Look Into a Pour-Over Trust

This type of trust protects a person’s assets from being taken while still allowing transfers of the funds by the people with access to the trust. Make sure that your parents’ will cover a testamentary trust that will cover for a surviving spouse. While some portion of the funds placed within the original trust will pour over into the estate of the late spouse, the inclusion of a testamentary trust will protect that money from seizure by the nursing home to cover your parent’s bills. This situation means that both of your parents can have some financial protection should one of them pass on.

Educate Your Parents About Modern Fraud and Scams

5% of adults have been victimized by monetary scams and fraudsters, leaving them in a very dangerous position with little to no way of recouping the loss. This is why you must discuss the three main scams that focus on senior citizens.

1. Medical/Insurance Scams. Because every American over the age of 65 is eligible for Medicare, scammers will try to pass for health representatives and ask for personal details. If the scammer’s mark takes the bait, the scammer then uses that information to bill Medicare and take the money.

2. Telemarketing/Phone Scams. The elderly purchase over the phone twice as likely as the average person and the lack of a face-to-face transaction or even a paper trail makes it very challenging to trace the calls. Sometimes the buyer’s name overlaps with similar scammers, causing a cascade of repeated scamming against the same person. This happens most often when money is being sought by a false charity, disaster recovery, or when speaking on behalf of the financial needs of a hospitalized relative or child.

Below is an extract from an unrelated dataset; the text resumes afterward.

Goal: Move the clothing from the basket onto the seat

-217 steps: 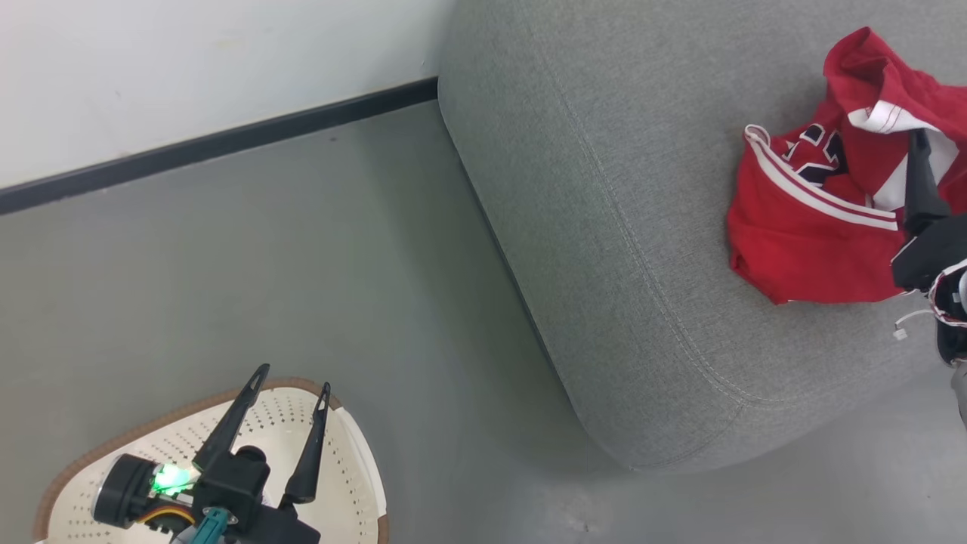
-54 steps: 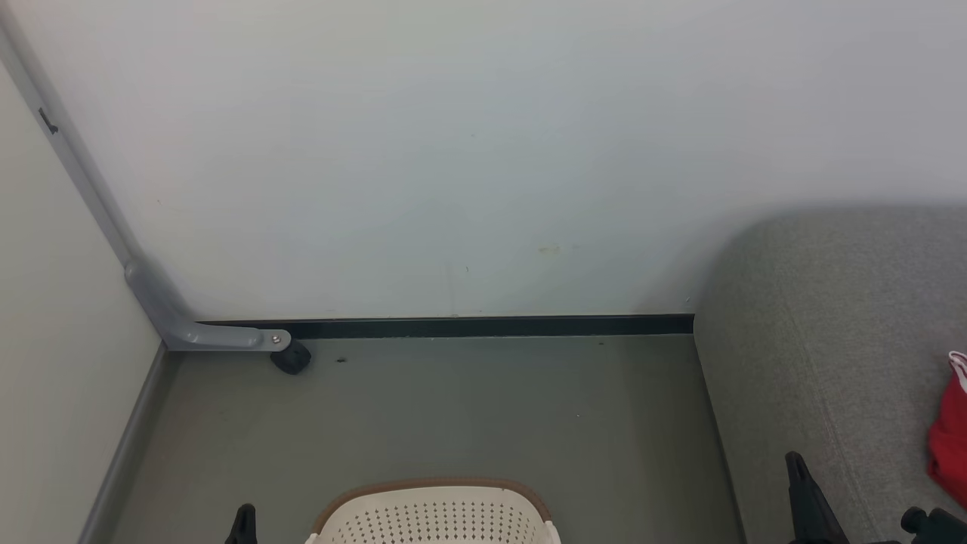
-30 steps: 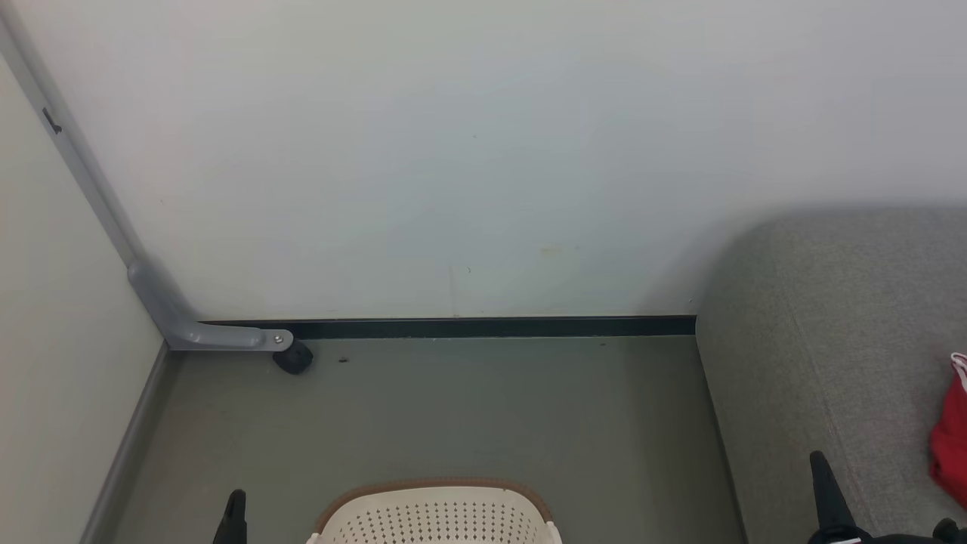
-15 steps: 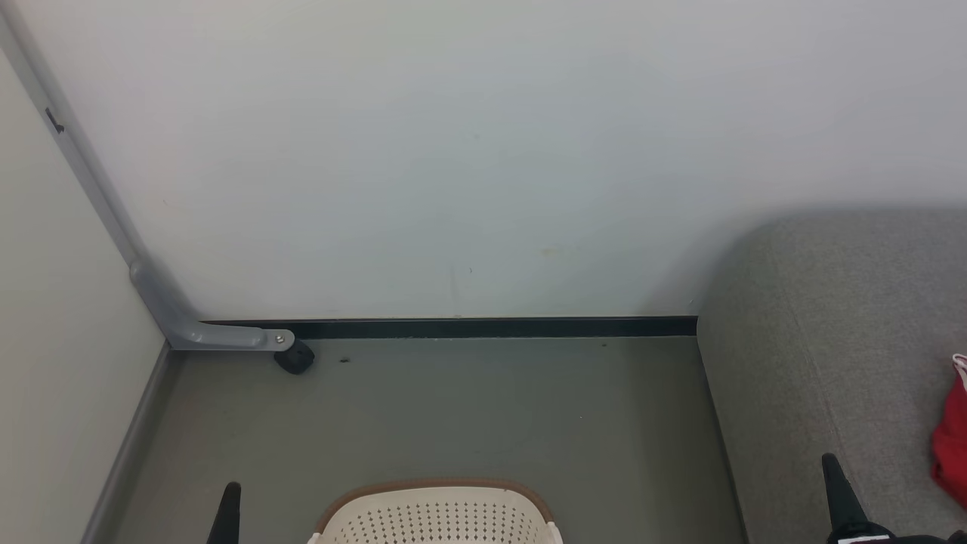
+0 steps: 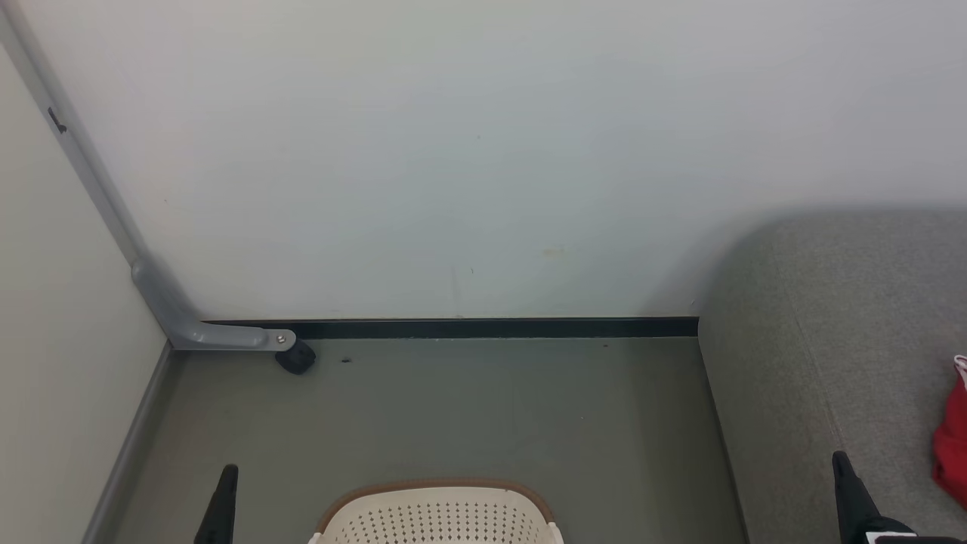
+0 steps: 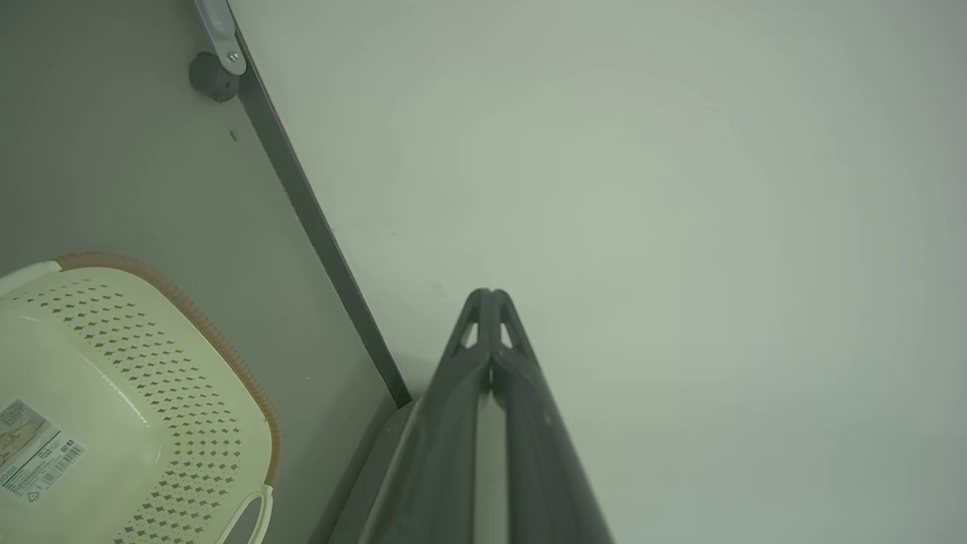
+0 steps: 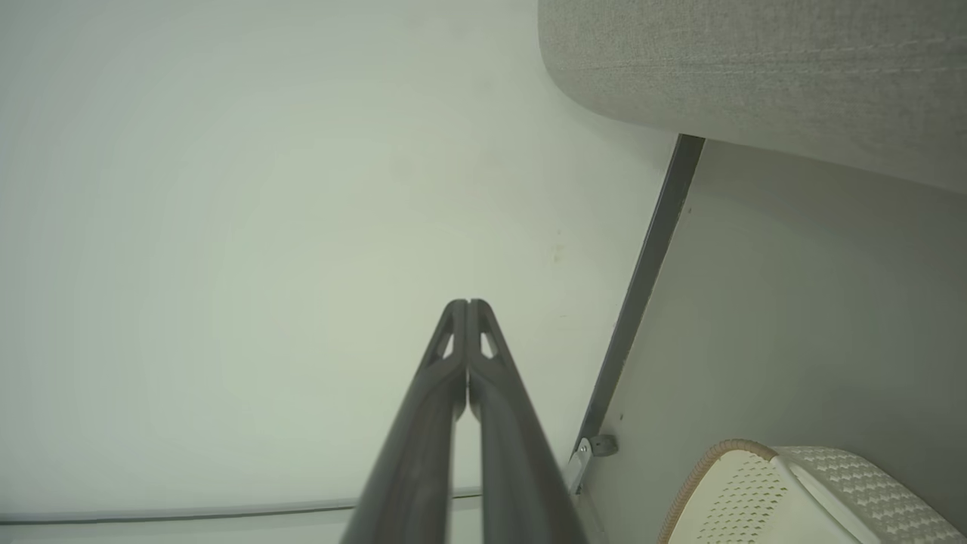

3. Internet Fraud. While the elderly are slowly adapting to technologies like the internet, scammers are faster and have figured out ways to hit the elderly with automated scams. These net scams may manifest as virus-scanning software that asks the viewer to download a fake program that will give everything the scammer could need to get to your parents’ passwords and other info.

Other examples of these sorts of scams include e-mails or phishing messages that appear to be from legitimate companies, or even the IRS, at first glance but the message asks the recipient to update and/or verify the user’s personal information. The moment that someone gets duped into clicking the featured links included in such messages is the moment that the user’s computer and data can be exploited as much as the scammer wishes.


The best way to protect your parents’ money is to keep them educated on current financial scams, establish a trust that suits their needs, and to annuitize their assets if able.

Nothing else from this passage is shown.